Shortly before the IPO, Freescale lost an exclusive agreement to manufacture wireless 3G chipsets for its largest customer, Motorola, and Blackstone did not alert shareholders of this development, Straub wrote.

The appellate judges say that there is "no indication in the record" as to how much Blackstone spent on real estate investments or the number of projects it supported.

While the District Court held that the shareholders could not file suit against Blackstone because they failed to prove fraudulent misrepresentation, the appeals court disagreed.

"Notably, plaintiffs' complaint explicitly does not allege fraud; rather, it alleges that Blackstone acted negligently in preparing its Registration Statement and Prospectus," Judge Chester Straub wrote for the court's three-judge panel.

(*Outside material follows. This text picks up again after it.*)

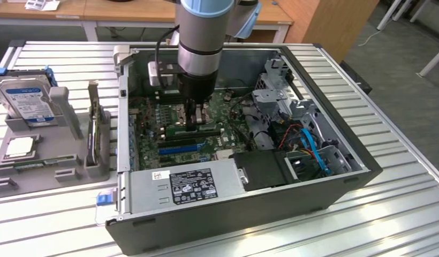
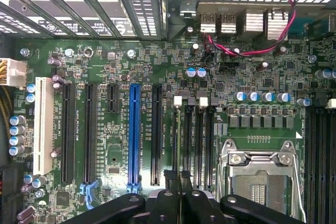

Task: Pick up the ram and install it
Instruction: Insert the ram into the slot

Omissions or misrepresentations about Blackstone's assets give the shareholders eligibility to sue, Straub added, finding that the shareholders could not have learned about the investments from the public record.

"In this case, the key information that plaintiffs assert should have been disclosed is whether, and to what extent, the particular known trend, event, or uncertainty might have been reasonably expected to materially affect Blackstone's investments," Straub wrote. "And this potential future impact was certainly not public knowledge, particularly in the case of FGIC, which was not even mentioned in Blackstone's registration statement and thus cannot be considered part of the 'total mix' of information already available to investors."

Blackstone contended that its other investments could have offset those in FGIC and Freescale, but the appellate judges were unconvinced.

"Blackstone is not permitted, in assessing materiality, to aggregate negative and positive effects on its performance fees in order to avoid disclosure of a particular material negative event," Straub wrote. "Were we to hold otherwise, we would effectively sanction misstatements in a registration statement or prospectus related to particular portfolio companies so long as the net effect on the revenues of a public private equity firm like Blackstone was immaterial."

Finding that the shareholders "plausibly allege" omissions and "material misstatements" on the part of Blackstone, the 2nd Circuit vacated the lower court's ruling and remanded the case for further proceedings.